EDIT #3: Actually it was not the send_over_rs485 that made it possible to work but I was able to make it work if I create the socket write then read,then close the socket, then create the socket again and write and read again and then it works. The second time. I do not understand why. Here is the updated code:

import serial
import time
import crcmod.predefined

# Function to calculate Modbus RTU CRC
def calculate_rs_485_crc(message):
    crc16 = crcmod.predefined.mkCrcFun("modbus")
    return crc16(message)


def setup_serial_port() -> serial.Serial:
    
    port = "/dev/ttyS0"
    baudrate = 115200
    timeout = 0.3
    
    ser = serial.Serial(
        port=port,
        baudrate=baudrate ,
        bytesize=serial.EIGHTBITS,
        parity=serial.PARITY_NONE,
        stopbits=serial.STOPBITS_ONE,
        timeout=timeout
    )

    return ser

# Construct Modbus RTU command
message = "020100060001"

command = bytes.fromhex(message)
crc = calculate_rs_485_crc(command)
command_with_crc = command + crc.to_bytes(2, "little")

ser = setup_serial_port()

print(f"Sent: {command_with_crc}")
ser.write(command_with_crc)
time.sleep(0.2) 
byteData = ser.read(6)
print(f"byteData: {byteData}")

ser.close()

ser = setup_serial_port()

print(f"Sent: {command_with_crc}")
ser.write(command_with_crc)
time.sleep(0.5)  # Short delay to ensure the response is available

if ser.in_waiting:
    print(f"in waiting {ser.in_waiting}")
else:
    print(f"in waiting false {ser.in_waiting}")
byteData = ser.read(6)

print(f"byteData: {byteData}")

ser.close()

Solution

  • After more debugging and tinkering with the code, eventually it turned out its not a problem with the software but with the serial port on the computer where my code worked.

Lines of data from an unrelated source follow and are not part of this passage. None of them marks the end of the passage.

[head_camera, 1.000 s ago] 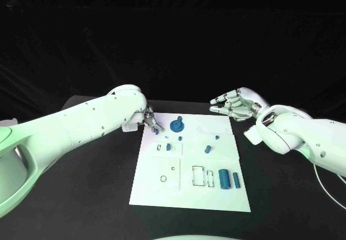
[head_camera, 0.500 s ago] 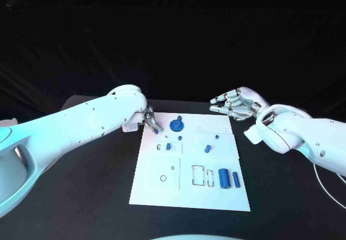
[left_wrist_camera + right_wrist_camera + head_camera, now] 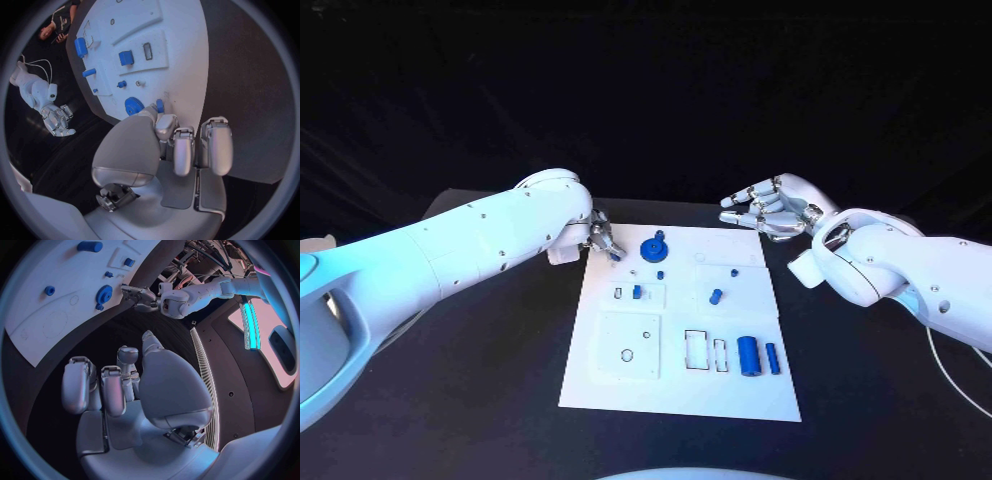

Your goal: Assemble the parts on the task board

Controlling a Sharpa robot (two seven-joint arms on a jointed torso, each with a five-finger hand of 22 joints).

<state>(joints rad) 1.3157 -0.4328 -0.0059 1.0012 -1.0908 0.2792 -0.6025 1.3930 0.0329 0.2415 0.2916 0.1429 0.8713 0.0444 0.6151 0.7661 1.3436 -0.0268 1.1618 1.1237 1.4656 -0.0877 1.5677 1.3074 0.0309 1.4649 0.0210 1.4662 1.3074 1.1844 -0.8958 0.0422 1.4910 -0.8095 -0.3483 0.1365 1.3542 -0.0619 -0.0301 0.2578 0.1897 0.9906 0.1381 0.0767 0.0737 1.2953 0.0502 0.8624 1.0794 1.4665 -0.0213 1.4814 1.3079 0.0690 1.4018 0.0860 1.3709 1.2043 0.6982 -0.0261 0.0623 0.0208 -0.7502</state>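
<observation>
The white task board (image 3: 733,390) lies in the middle of the black table. My left hand (image 3: 600,240) hovers at the board's far left corner and pinches a small blue part (image 3: 160,105) at its fingertips. Just beside it a blue gear (image 3: 656,252) stands on the board, also seen as the gear (image 3: 134,106) in the left wrist view. My right hand (image 3: 769,210) hangs past the board's far right corner with loosely bent fingers and holds nothing. The right wrist view shows the left hand (image 3: 139,294) next to the gear (image 3: 104,292).
A blue cylinder (image 3: 749,353) and a thin blue bar (image 3: 772,358) lie near the board's front right. Small blue pieces (image 3: 715,296) sit around mid-board, one (image 3: 636,292) in a left recess. Bare black table surrounds the board on all sides.
My left hand has drawn back a little toward the board's far left corner, carrying the small blue part with it. The right hand has stayed where it was.
</observation>
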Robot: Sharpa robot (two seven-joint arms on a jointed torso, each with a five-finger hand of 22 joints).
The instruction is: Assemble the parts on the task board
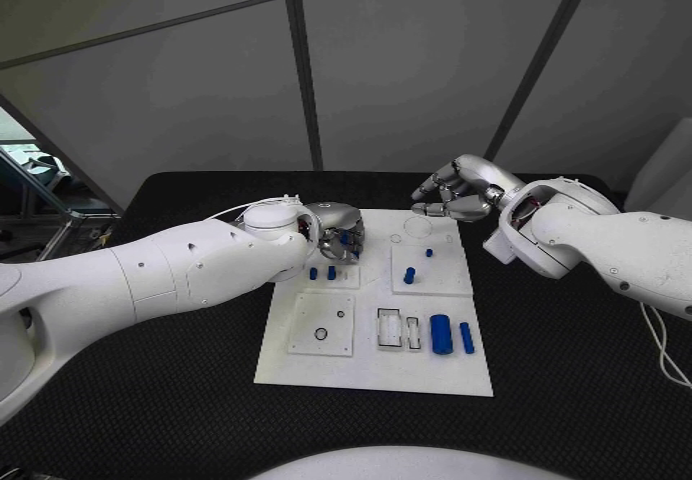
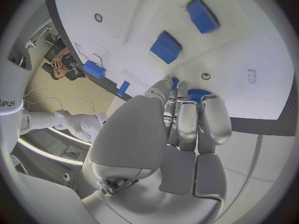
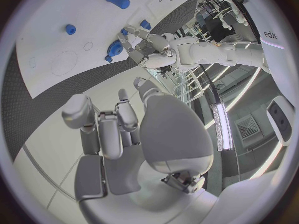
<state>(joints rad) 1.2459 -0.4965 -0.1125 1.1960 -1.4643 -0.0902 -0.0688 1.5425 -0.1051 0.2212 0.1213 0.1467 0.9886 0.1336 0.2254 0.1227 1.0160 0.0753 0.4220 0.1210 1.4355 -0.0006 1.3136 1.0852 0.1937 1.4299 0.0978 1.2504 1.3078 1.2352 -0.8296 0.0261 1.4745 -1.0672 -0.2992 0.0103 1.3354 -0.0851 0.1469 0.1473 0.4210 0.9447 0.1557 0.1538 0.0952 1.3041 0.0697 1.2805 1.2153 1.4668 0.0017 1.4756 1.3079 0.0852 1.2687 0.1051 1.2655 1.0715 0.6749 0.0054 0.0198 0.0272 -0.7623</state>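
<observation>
Board (image 1: 378, 372): white, mid-frame on black bench (image 1: 159, 400).
Left hand (image 1: 338, 232): fingers curled around a blue part (image 2: 198, 93).
Right hand (image 1: 456, 196): curled, empty, above board's upper edge.

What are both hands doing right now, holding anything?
Left hand: fingers closed around a ribbed blue part on the task board.
Right hand: fingers curled, holding nothing.

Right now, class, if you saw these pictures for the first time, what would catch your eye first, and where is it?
First, the white task board in the middle of the black table, dotted with small blue parts. Next, the left hand low over the board's far left corner, its fingers closing round a ridged blue piece. The right hand hovers at the board's far edge, fingers curled in, holding nothing.
</observation>
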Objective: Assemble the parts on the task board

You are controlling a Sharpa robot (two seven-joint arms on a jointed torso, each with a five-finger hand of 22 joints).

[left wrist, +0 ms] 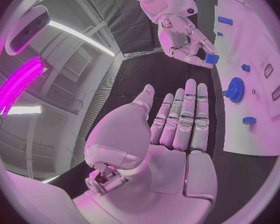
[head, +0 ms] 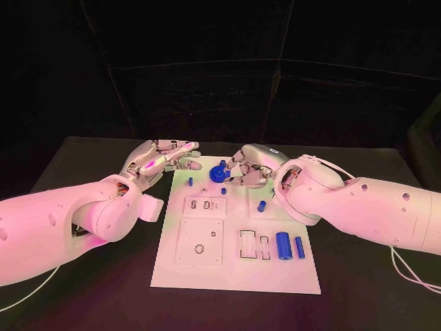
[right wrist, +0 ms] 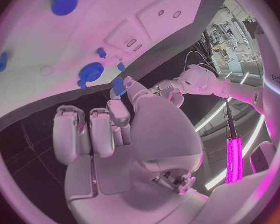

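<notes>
task board (head: 236, 265) sits flat mid-surface, long side running away from the robot, on the black surface (head: 380, 303).

left hand (head: 161, 160) is off the board's far left corner, over the black surface. fingers straight and close together, palm open, nothing in it; the left wrist view (left wrist: 177, 119) confirms flat fingers and an empty hand.

right hand (head: 249, 169) is at the board's far edge, right of centre. in the right wrist view (right wrist: 115, 119) it pinches a small blue part (right wrist: 119, 85) at the fingertips, other fingers curled in. same small blue part (left wrist: 211, 58) shows in the left wrist view, held in the right hand (left wrist: 187, 42) just off the board edge.

blue gear (head: 218, 173) is on the board's far end, just left of the right hand's fingers; can't tell if they touch. it also shows as a toothed disc (left wrist: 236, 89) in the left wrist view.

other parts on the board:
- thin blue peg (head: 191, 182) near the far left
- short blue piece (head: 262, 205) on the right side, close to the right wrist
- fat blue cylinder (head: 282, 245) and slimmer blue bar (head: 299, 247) side by side at the near right, both lying lengthwise
- square plate with a round hole (head: 200, 243) at the near left
</notes>
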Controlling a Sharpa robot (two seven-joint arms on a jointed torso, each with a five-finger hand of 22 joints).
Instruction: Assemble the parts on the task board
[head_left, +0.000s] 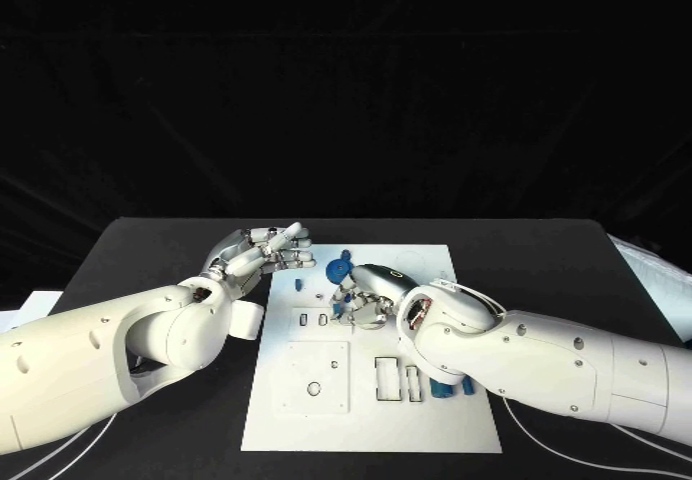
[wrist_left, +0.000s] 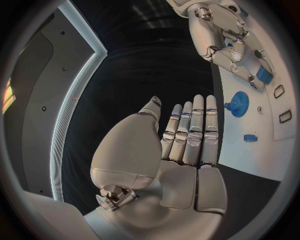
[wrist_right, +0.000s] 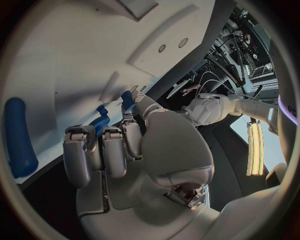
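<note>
The white task board (head_left: 433, 420) lies flat at the middle of the black table (head_left: 159, 250), a smooth rectangular plate with slot cut-outs. At least four blue parts are visible: one gear (wrist_left: 237, 104), one small block (wrist_left: 250, 137), one long rounded bar (wrist_right: 19, 137), and one piece (wrist_right: 100, 120) pinched in the right hand (head_left: 372, 295) over the board. The left hand (head_left: 260, 255) hovers beside the board's left edge, fingers straight, holding nothing.

The head camera looks steeply down from above onto the black table (head_left: 173, 240) and the flat white rectangular task board (head_left: 375, 420). Each wrist camera sits close behind its own hand, facing along the fingers; both also catch that board (wrist_left: 262, 145) (wrist_right: 69, 60).
</note>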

With the help of someone else I was able to use a logic analyzer and saw that on the /dev/ttyS0 port the request goes successfully to the Modbus RTU device but the response did not arrive properly. It seems like the port is being used for something else too even though I used before that linux commands in the terminal to check if the port is being used and I saw nothing then.

    After finding this out, I moved the RS-485 cable to the other serial port present on the computer /dev/ttyS1 and then everything worked fine.

    Thank you all for the input. Hopefully this is useful for other people in need too.